◆ To do:
Could you copy out all the lines in the material below where the word "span" occurs?
======== Provided material
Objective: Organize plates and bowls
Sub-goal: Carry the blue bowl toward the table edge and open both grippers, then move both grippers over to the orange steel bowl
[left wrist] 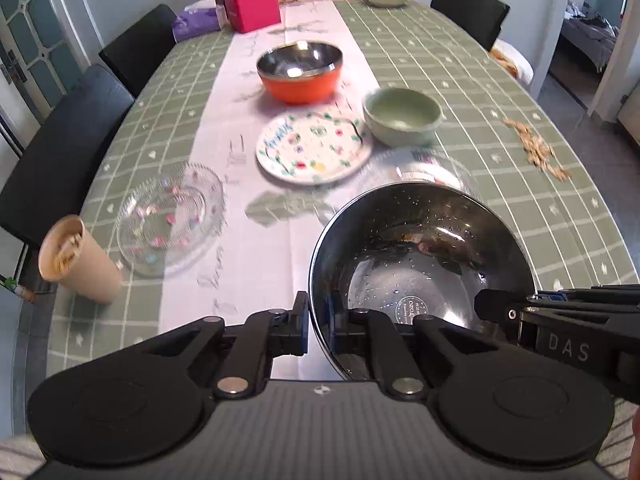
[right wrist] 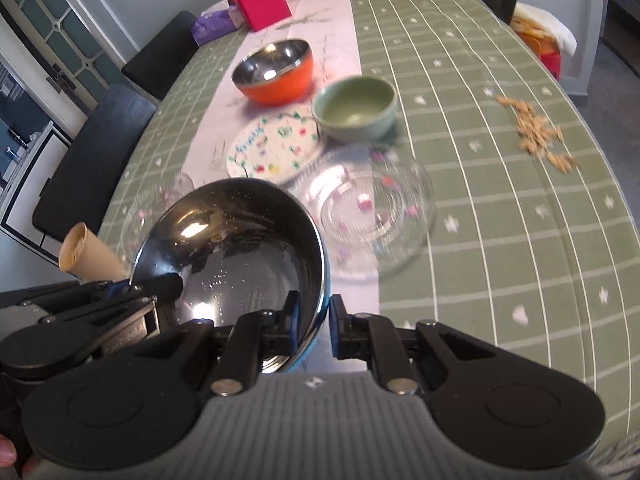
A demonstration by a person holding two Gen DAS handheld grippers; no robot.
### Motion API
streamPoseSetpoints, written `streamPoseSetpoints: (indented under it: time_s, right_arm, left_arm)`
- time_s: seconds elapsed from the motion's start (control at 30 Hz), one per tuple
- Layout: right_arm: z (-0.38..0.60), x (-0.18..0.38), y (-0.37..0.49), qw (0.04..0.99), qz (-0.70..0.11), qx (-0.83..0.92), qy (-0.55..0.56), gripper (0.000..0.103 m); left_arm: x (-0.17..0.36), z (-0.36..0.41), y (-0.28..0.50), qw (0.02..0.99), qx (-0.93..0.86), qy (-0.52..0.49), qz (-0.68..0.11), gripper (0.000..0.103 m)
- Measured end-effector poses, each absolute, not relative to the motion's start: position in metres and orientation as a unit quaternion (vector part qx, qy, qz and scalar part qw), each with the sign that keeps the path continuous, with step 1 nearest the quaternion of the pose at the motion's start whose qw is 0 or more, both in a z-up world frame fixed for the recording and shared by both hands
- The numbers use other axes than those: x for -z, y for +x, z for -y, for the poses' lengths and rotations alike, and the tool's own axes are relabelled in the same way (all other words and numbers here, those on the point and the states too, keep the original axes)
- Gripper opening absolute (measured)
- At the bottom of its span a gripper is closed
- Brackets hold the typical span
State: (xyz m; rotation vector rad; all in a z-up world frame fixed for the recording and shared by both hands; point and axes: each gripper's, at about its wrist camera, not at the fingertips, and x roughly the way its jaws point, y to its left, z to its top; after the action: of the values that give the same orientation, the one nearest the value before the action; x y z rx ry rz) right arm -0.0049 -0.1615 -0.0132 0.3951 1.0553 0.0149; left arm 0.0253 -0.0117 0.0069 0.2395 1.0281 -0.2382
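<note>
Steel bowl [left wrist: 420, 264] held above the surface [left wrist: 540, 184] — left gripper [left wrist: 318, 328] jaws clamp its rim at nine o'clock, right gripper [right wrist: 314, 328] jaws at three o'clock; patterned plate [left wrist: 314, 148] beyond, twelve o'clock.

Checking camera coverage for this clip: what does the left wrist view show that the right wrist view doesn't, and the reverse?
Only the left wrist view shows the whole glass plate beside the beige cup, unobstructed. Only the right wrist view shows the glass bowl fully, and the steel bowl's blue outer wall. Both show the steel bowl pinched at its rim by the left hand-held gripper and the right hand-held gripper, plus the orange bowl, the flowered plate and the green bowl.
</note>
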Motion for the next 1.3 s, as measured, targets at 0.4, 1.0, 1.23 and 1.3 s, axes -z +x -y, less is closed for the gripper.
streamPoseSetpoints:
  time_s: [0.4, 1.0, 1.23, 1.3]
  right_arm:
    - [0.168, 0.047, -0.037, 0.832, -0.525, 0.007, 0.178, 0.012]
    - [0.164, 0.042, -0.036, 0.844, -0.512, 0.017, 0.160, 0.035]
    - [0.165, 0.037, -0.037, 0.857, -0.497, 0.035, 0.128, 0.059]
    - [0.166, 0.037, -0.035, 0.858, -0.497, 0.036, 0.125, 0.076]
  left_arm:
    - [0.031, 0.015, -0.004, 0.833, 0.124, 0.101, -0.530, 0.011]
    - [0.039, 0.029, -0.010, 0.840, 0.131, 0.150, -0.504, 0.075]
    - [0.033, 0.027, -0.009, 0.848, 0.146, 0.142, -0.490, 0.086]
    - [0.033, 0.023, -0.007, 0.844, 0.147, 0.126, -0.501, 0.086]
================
◆ Expected answer:
- At the bottom of its span a gripper is closed
- Brackets hold the typical span

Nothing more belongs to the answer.